Contrairement aux années précédentes, nous ne lancerons pas une nouvelle saison des "Marseillais" après la diffusion du "Cross" mais une nouvelle édition des "Apprentis aventuriers", toujours présenté par Laurent Maistret. Le tournage démarre ce lundi aux Philippines. Pour la suite, nous travaillons sur d'autres grandes nouveautés, avec Banijay, Studios 89 et d'autres producteurs.
Et "Les marseillais" alors ?
"Les marseillais" ne s'arrête pas. Il s'agit d'une marque très forte et d'un actif formidable de W9, qui participe à son succès depuis dix ans ! Comme pour "Les princes de l'amour" (Studio89), on se donne la liberté de laisser reposer l'émission, pour peut-être revenir plus tard, encore plus fort.
Plusieurs candidats, comme Illan Castronovo par exemple, ont été au coeur de polémiques ces derniers mois. Quelle est la position de W9 ?
Ces affaires ne concernent pas directement les émissions que nous diffusons. Mais il est évident et très clair qu'un participant mêlé à ces faits divers graves et sérieux ne peut plus prétendre à venir dans l'une de nos émissions.
En 2019, vous avez relancé "L'île de la tentation". Verra-t-on un jour une nouvelle saison ?
Pourquoi pas. L'émission diffusée le jeudi en prime time avait été un gros succès en flirtant autour des 10% de PDA sur la cible commerciale, et un gros succès sur 6Play. C'est un format qui continue à vivre sur beaucoup de territoire, dont on sait qu'il est apprécié par le public.
"Les engagements musicaux continuent à peser lourdement sur l'économie de W9"
W9 c'est aussi de la musique...
C'est dans l'ADN de W9. Nous diffusons chaque année au total plus de 3.300 heures de musique, et en soirée entre 25 et 30 prime musicaux dont 6 dédiés à la variété.
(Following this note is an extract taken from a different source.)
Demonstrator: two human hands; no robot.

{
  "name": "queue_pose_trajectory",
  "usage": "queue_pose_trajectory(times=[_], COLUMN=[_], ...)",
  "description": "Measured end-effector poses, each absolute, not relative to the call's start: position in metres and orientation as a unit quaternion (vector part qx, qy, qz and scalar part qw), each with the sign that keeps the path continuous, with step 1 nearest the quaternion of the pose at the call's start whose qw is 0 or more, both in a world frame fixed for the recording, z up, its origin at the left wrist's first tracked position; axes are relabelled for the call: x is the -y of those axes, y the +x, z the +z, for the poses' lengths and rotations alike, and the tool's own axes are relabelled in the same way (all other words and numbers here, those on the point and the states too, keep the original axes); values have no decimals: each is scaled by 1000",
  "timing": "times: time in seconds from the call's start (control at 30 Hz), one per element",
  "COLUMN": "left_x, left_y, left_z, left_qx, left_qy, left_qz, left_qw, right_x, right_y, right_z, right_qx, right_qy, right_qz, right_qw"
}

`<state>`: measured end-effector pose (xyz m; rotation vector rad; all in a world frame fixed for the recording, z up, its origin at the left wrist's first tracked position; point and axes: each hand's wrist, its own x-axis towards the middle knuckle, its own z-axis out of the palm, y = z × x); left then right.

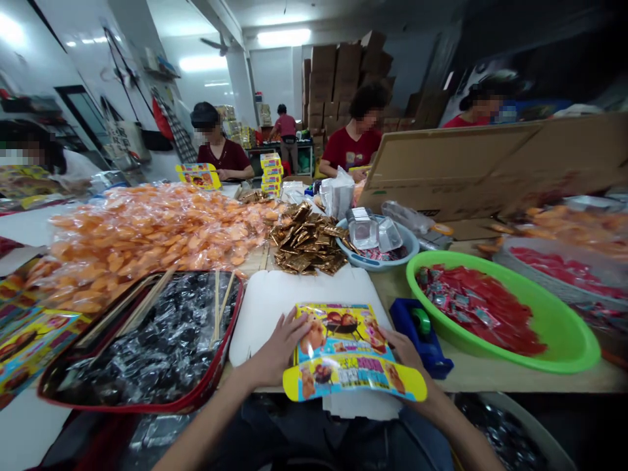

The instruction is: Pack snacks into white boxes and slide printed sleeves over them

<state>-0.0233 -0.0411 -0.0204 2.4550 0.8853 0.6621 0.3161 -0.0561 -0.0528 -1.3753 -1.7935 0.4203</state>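
A yellow and blue printed cardboard box (338, 340) lies in front of me, partly over a white board (275, 301). Its long front flap is folded out toward my body. My left hand (280, 347) holds the box by its left side, fingers along the edge. On the opposite edge my right hand (405, 353) grips the box, some of its fingers hidden behind the flap. Below the flap, a plain white piece of card (363, 405) sticks out over my lap.
At left stand a red-rimmed tray (235, 314) of wrapped black pieces and a heap of bagged orange pieces (161, 229). Gold sachets (309, 242) lie ahead. Right are a blue tape dispenser (417, 333), a green basin (574, 340) and a large carton (451, 163). Co-workers sit opposite.
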Motion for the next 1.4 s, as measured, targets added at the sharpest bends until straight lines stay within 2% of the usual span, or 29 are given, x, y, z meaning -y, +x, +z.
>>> queue_pose_trajectory(times=[0.17, 0.3, 0.43, 0.53, 0.6, 0.73, 0.87, 0.97, 1.07, 1.2, 1.4], left_x=[80, 91, 68, 43, 28, 10, 1, -3, -7, -11, -13], left_y=[-32, -32, -26, -20, -15, -2, 7, 9, 8, 6, 3], left_z=[-24, -8, 28, 41, 37, 15, 5, 9, 12, 12, 6], left_qx=[-297, -298, -326, -349, -360, -361, -337, -334, -347, -362, -366], left_qy=[913, 907, 864, 799, 729, 562, 490, 472, 465, 467, 459], left_qz=[221, 229, 266, 313, 349, 414, 488, 488, 482, 466, 465], left_qw=[170, 192, 277, 376, 466, 618, 639, 654, 656, 658, 662], right_x=[80, 92, 72, 43, 24, 1, -2, -1, -4, -8, -1], right_y=[330, 322, 295, 273, 262, 250, 249, 254, 267, 293, 309], right_z=[-82, -56, -3, 23, 31, 37, 36, 31, 26, 35, 89], right_qx=[740, 719, 646, 461, 373, 289, 279, 294, 353, 486, 675], right_qy=[-510, -490, -444, -443, -445, -466, -431, -408, -417, -478, -482], right_qz=[167, 173, 379, 541, 595, 598, 602, 602, 554, 436, 446], right_qw=[406, 462, 492, 547, 556, 584, 612, 620, 628, 588, 336])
Parmi ces primes, il y a aussi des émissions dites de nostalgie. On travaille sur les marques qui sont les plus emblématiques, les plus fortes des années 80, 90 et 2000... Celles dont les français raffolent. On vient de tourner un nouveau numéro du "Hit machine", produit par Carson avec Charly et Lulu, avec une diffusion prévue début 2023. C'est vraiment un bonheur de pouvoir relancer ces marques iconiques qui sont dans le coeur des gens. On vient aussi de tourner "Dance machine", produit par Terminal 9, avec Ophélie Winter et toutes les stars de l'époque.
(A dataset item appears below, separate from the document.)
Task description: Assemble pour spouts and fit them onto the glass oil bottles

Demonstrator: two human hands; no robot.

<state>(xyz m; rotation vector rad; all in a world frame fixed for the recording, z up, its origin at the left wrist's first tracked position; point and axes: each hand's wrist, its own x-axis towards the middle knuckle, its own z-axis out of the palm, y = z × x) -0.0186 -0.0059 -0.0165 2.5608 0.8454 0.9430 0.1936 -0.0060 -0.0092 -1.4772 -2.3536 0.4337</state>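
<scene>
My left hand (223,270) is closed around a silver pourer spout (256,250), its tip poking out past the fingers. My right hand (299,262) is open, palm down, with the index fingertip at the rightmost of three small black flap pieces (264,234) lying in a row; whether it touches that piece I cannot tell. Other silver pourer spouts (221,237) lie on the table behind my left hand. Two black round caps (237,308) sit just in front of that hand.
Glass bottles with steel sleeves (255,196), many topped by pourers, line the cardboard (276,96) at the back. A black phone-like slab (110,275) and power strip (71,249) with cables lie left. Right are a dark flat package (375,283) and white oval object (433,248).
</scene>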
W9 propose régulièrement des documentaires musicaux. Quels sont les projets à venir ?
Début 2023, nous proposerons un documentaire inédit sur France Gall (CProductions). Nous diffuserons également "L'Enigme Michel Sardou" (DMLSTV), pour surfer sur le succès de la comédie musicale qui lui est actuellement consacrée. On va continuer à produire 3 à 5 documentaires musicaux inédits par an.
W9 c'est aussi de la fiction. Quels sont vos projets ?
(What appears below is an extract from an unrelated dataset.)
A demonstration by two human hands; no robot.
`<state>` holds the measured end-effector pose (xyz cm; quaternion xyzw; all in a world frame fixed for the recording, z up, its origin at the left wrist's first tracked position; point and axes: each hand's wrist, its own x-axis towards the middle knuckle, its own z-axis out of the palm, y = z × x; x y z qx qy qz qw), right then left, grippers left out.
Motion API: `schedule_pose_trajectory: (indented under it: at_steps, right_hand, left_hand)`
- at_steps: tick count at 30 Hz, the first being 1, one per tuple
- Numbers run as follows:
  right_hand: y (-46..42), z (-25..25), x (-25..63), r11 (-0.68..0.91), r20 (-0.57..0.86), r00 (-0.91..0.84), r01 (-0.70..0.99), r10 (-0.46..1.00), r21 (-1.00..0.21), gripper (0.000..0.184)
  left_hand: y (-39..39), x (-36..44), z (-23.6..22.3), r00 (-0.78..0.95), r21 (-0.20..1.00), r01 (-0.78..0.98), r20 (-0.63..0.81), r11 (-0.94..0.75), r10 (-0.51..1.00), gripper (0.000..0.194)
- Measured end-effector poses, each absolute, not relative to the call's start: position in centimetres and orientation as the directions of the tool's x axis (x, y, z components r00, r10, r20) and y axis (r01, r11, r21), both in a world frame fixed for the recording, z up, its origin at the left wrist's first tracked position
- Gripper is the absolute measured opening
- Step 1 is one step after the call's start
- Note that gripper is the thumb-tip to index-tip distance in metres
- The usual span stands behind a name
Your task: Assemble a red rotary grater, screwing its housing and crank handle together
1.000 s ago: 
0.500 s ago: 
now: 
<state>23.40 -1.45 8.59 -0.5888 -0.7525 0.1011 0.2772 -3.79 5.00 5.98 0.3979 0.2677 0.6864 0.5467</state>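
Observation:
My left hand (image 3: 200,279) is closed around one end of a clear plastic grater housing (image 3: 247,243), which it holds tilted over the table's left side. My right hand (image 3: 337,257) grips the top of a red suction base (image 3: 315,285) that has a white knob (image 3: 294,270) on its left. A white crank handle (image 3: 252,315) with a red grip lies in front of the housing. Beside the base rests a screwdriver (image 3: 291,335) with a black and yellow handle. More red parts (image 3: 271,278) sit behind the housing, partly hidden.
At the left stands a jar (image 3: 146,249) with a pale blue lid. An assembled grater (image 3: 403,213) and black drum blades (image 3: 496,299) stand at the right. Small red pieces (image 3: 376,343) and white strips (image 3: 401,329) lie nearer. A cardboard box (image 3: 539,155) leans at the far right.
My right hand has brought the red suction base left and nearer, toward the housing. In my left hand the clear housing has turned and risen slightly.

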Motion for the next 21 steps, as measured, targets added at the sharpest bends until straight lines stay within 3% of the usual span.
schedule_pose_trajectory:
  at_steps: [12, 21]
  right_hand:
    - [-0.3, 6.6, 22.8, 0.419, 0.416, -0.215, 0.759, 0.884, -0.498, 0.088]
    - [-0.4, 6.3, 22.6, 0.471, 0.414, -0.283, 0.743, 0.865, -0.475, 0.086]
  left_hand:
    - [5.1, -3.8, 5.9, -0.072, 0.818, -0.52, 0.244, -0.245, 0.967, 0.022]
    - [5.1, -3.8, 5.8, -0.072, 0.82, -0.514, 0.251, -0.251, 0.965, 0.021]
On s'apprête à commander une cinquième saison de la fiction courte "La petite histoire de France". Cette fiction a transformé avec succès nos samedis soirs, avec de très bonnes performances sur la cible commerciale. Début 2023, on diffusera le deuxième volet de la franchise "Escape", créée par notre filiale SND. Le premier film avait été un carton d'audience avec 1,34 million de téléspectateurs et 13,4% de PDA sur la cible commerciale. En cas de succès, un troisième film est possible. Quand on réussit à installer une si belle marque, on continue !
Vous travaillez beaucoup avec Issa Doumbia. Avez-vous de nouveaux projets avec lui ?
Nous continuons notre collaboration avec Issa sur "Les 100 vidéos qui font rire le monde". Deux nouveaux numéros se tournent début décembre. Pour 2023, nous préparons plusieurs nouveaux projets avec lui.
Fin 2022, W9 sera-t-elle rentable ?
La trajectoire est vraiment encourageante, malgré les engagements musicaux qui continuent à peser lourdement sur son économie. Heureusement, les revenus digitaux se développent fortement. La plateformisation de W9 est une formidable opportunité pour l'audience et les revenus que nous allons essayer d'accélérer en 2023-2024.